» TASK ITEM:
Nothing but the lines from the one containing "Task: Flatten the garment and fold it" through the one containing "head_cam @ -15", both included, should be given again, each exactly as written below.

Records from a dataset
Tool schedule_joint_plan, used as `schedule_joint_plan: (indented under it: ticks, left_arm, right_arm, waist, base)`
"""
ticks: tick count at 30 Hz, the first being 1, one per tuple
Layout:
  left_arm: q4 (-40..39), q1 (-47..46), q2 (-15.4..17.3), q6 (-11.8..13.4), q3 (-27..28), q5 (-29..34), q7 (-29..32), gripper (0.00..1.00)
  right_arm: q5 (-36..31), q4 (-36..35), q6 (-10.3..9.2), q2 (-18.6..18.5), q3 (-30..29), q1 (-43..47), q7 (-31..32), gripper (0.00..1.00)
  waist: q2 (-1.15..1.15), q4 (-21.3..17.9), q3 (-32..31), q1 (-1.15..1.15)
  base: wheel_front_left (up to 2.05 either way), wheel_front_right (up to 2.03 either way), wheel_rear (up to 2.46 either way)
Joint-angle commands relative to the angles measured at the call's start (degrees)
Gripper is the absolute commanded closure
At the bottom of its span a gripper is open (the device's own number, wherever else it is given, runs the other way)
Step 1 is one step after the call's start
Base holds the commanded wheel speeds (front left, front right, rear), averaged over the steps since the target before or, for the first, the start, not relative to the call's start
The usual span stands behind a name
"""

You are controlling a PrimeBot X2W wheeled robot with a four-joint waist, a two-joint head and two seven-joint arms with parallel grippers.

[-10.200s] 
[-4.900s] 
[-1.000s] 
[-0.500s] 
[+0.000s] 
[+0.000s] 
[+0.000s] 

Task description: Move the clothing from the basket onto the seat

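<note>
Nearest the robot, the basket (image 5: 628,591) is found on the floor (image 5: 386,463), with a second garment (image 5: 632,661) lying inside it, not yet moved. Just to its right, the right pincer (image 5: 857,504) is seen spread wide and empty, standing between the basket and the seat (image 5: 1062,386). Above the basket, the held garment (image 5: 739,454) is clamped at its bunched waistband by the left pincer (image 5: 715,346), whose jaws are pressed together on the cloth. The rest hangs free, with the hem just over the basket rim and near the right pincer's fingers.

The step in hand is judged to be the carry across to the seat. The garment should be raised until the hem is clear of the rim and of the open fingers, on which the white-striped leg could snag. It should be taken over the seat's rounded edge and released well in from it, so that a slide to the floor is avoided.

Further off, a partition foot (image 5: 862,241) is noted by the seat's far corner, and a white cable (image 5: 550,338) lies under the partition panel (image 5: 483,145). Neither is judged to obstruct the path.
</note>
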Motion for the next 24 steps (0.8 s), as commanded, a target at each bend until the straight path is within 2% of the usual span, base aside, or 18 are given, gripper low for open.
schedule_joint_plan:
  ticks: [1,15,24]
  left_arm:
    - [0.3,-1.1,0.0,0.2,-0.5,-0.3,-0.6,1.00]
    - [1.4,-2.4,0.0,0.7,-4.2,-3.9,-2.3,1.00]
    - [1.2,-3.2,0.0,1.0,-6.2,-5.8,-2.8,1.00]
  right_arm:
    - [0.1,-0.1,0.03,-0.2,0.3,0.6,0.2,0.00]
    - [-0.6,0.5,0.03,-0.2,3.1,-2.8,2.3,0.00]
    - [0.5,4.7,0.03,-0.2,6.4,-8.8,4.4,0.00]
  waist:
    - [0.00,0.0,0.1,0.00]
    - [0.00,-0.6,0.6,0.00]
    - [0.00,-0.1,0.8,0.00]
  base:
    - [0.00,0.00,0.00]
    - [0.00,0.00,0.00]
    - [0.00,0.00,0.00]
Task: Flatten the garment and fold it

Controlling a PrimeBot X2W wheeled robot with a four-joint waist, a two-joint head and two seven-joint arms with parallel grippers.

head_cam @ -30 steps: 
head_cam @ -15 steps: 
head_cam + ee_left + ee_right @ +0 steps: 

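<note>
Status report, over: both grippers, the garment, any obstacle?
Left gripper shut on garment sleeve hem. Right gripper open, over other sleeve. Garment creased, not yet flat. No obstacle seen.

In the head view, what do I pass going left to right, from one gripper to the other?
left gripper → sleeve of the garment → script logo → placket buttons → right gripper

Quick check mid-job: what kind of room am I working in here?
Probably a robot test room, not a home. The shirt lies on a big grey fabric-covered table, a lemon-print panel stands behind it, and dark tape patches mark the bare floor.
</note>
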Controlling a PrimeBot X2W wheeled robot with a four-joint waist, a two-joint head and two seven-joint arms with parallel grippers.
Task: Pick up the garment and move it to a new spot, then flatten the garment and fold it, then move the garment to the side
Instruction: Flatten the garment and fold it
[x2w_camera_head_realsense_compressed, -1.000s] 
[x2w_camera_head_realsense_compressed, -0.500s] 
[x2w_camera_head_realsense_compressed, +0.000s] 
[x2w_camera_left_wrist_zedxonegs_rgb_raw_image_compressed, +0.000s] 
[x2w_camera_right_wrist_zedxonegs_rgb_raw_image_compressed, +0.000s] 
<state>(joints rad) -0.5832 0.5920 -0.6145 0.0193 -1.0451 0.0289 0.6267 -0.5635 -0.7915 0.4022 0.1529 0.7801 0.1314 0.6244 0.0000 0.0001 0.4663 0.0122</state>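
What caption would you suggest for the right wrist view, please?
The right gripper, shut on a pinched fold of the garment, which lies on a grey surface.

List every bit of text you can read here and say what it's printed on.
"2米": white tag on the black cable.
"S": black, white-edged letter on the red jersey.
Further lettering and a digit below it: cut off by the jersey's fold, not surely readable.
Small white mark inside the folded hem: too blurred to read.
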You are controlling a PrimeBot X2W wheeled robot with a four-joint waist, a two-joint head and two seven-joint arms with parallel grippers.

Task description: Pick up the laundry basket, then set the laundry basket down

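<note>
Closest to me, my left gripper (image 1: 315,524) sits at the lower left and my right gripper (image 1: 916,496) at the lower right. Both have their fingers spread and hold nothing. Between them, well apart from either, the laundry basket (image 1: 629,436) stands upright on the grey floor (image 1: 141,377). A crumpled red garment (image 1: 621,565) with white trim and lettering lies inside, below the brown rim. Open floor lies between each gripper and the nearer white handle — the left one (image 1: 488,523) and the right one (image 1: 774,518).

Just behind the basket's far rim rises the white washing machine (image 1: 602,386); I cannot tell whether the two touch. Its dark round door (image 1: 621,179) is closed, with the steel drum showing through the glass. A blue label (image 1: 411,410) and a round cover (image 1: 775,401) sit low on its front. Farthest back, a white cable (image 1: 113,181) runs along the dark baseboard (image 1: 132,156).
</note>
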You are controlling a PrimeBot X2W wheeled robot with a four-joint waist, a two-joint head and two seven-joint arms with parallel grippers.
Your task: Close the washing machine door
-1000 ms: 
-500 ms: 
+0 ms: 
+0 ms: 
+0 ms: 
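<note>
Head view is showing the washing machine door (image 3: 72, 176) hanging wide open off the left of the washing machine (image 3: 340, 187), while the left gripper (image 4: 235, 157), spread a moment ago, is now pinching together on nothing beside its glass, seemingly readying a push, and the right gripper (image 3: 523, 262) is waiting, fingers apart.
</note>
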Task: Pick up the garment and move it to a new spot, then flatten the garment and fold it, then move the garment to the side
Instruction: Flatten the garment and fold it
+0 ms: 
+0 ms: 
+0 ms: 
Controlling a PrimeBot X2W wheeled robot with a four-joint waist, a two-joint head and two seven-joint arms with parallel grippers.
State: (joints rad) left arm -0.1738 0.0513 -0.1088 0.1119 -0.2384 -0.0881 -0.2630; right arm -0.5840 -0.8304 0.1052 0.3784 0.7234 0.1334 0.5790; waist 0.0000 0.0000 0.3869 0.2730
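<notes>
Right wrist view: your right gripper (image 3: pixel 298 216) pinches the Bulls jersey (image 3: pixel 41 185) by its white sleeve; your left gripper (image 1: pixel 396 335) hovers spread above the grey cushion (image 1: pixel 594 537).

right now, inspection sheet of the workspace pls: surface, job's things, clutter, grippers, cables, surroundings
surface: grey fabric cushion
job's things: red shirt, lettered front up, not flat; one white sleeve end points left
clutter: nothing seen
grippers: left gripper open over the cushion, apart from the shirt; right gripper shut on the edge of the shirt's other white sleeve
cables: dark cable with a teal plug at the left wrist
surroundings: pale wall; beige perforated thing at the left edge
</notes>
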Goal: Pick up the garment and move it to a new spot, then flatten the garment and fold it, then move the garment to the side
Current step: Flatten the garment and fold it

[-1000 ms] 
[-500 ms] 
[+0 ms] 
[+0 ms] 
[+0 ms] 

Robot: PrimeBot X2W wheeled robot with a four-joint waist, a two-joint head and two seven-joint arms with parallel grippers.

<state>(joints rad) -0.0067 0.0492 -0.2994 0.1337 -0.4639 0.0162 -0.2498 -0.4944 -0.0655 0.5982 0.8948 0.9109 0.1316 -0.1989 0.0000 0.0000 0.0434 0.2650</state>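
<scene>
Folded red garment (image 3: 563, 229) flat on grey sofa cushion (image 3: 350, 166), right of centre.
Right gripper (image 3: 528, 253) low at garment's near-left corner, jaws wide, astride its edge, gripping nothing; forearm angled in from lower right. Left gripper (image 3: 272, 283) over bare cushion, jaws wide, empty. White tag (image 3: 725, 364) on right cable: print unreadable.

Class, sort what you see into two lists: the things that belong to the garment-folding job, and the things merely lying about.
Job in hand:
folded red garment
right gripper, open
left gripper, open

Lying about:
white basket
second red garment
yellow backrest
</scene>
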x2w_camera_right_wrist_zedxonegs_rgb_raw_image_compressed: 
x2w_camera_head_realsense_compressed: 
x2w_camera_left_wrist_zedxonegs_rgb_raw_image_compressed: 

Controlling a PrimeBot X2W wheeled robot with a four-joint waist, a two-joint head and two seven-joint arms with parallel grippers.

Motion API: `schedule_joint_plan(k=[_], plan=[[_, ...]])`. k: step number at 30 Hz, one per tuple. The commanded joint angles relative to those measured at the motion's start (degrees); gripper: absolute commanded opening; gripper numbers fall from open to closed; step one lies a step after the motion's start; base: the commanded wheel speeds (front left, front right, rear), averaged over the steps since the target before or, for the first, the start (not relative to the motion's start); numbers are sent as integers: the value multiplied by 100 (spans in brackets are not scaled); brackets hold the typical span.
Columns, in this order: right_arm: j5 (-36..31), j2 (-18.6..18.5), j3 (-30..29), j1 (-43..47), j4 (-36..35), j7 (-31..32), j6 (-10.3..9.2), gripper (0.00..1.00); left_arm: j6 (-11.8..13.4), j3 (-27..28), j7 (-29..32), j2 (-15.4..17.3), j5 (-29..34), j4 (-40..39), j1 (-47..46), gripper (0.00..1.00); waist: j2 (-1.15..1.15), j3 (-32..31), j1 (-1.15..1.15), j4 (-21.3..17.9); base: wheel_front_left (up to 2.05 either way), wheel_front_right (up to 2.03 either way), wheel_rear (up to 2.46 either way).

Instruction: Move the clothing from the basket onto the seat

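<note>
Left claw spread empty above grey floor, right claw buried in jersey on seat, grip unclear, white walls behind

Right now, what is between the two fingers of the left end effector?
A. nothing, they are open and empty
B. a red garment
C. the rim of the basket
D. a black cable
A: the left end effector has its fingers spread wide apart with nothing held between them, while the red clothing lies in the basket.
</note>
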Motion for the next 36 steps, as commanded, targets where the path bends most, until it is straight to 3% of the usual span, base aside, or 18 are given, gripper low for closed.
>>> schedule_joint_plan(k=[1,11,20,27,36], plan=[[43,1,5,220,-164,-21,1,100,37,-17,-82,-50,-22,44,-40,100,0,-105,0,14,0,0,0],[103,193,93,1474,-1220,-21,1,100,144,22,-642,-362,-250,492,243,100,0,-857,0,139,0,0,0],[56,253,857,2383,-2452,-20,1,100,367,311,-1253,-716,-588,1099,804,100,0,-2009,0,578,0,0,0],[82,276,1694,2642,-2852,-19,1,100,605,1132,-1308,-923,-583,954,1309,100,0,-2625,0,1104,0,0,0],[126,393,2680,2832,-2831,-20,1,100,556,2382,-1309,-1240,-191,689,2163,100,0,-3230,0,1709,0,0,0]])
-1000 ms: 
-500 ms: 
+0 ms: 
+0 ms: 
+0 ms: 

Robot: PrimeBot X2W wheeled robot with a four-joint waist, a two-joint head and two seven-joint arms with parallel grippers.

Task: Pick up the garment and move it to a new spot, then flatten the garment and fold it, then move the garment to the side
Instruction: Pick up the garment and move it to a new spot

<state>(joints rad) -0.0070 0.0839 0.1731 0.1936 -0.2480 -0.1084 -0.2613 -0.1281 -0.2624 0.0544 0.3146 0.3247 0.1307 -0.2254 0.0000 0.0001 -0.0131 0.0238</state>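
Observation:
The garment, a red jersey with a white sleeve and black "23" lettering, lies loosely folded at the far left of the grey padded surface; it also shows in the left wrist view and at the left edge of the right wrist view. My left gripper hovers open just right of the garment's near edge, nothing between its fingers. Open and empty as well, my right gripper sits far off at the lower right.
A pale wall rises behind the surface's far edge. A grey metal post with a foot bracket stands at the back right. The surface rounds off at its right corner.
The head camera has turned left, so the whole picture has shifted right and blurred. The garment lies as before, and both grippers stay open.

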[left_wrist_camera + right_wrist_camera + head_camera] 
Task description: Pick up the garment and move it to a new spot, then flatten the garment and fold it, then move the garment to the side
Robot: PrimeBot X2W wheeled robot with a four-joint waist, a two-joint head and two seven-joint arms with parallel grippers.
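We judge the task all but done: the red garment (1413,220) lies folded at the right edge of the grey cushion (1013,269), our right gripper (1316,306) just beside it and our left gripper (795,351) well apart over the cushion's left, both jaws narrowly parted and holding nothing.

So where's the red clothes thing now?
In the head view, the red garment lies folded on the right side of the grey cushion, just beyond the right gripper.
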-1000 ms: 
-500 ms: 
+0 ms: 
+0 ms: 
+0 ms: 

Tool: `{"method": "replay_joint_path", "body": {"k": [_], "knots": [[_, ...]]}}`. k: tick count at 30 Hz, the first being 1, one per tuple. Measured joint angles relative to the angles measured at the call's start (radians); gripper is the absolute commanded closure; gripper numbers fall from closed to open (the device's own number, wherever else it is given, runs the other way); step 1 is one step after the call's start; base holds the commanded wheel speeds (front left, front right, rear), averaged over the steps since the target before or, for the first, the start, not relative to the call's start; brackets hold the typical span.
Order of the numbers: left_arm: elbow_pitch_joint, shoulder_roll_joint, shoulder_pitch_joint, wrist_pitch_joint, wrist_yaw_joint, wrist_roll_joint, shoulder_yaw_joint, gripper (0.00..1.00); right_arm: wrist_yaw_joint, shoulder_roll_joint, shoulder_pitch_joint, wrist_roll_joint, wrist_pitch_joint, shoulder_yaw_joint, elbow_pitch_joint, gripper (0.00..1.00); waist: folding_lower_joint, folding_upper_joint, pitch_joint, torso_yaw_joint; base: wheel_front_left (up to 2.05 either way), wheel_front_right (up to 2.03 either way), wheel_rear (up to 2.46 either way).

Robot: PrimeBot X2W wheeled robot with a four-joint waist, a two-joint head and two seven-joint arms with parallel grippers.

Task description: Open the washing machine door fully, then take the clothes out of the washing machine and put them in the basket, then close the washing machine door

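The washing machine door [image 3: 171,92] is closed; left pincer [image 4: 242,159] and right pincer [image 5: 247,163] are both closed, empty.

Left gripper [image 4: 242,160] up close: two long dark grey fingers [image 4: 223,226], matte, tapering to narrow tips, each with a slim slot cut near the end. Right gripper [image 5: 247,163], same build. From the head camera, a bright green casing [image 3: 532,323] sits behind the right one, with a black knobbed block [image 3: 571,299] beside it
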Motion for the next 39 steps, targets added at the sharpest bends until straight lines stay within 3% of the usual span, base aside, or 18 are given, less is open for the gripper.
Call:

» PROBLEM SOLUTION:
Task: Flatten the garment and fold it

Controlling a PrimeBot X2W wheeled robot with a four-joint waist, a two-joint head and two seven-joint arms with parallel grippers.

head_cam @ -30 steps: 
head_cam @ -15 steps: 

Work on this exercise has been completed.